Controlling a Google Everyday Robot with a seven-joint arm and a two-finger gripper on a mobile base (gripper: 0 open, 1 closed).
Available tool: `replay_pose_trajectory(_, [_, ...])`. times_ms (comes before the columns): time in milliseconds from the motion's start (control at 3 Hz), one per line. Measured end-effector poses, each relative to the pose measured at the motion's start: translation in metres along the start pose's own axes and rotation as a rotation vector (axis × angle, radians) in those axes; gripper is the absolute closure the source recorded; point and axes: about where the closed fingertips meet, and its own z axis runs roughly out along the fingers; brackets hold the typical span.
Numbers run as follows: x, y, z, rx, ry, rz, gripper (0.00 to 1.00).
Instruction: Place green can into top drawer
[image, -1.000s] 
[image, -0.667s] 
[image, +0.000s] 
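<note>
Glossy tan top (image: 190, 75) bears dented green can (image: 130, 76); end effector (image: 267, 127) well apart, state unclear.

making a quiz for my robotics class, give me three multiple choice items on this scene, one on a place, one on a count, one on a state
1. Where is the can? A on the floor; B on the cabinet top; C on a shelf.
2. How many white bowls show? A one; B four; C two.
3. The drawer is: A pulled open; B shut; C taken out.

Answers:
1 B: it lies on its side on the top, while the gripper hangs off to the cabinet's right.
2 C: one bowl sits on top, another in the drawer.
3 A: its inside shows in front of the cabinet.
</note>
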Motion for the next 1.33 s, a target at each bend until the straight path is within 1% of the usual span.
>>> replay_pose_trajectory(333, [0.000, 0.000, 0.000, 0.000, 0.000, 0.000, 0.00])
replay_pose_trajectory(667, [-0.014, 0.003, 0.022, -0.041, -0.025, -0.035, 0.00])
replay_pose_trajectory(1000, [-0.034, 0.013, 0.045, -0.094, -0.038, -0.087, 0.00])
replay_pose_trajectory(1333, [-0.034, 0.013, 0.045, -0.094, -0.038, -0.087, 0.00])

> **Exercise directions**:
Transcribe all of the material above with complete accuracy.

> **Response**:
Controlling a Google Everyday Robot with a seven-joint arm and a two-finger gripper on a mobile base (gripper: 0 open, 1 closed).
Available tool: `replay_pose_trajectory(_, [_, ...])`. times_ms (comes before the columns): time in milliseconds from the motion's start (control at 3 Hz), one per line. Measured end-effector poses, each relative to the pose measured at the motion's start: translation in metres along the start pose's own axes and rotation as a rotation vector (axis × angle, radians) in those axes; gripper is the absolute closure the source recorded; point and axes: about where the closed fingertips meet, and its own z axis runs roughly out along the fingers; brackets hold the typical span.
Numbers run as follows: x, y, z, rx, ry, rz, gripper (0.00 to 1.00).
Instruction: Place green can into top drawer
[image, -1.000s] 
[image, -0.667s] 
[image, +0.000s] 
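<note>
Glossy tan top (image: 190, 75) bears dented green can (image: 130, 76); end effector (image: 267, 127) well apart, state unclear.

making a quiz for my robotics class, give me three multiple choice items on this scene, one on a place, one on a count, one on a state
1. Where is the can? A on the floor; B on the cabinet top; C on a shelf.
2. How many white bowls show? A one; B four; C two.
3. The drawer is: A pulled open; B shut; C taken out.

Answers:
1 B: it lies on its side on the top, while the gripper hangs off to the cabinet's right.
2 C: one bowl sits on top, another in the drawer.
3 A: its inside shows in front of the cabinet.
</note>
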Motion for the next 1.33 s, a target at each bend until the straight path is within 1% of the usual span.
>>> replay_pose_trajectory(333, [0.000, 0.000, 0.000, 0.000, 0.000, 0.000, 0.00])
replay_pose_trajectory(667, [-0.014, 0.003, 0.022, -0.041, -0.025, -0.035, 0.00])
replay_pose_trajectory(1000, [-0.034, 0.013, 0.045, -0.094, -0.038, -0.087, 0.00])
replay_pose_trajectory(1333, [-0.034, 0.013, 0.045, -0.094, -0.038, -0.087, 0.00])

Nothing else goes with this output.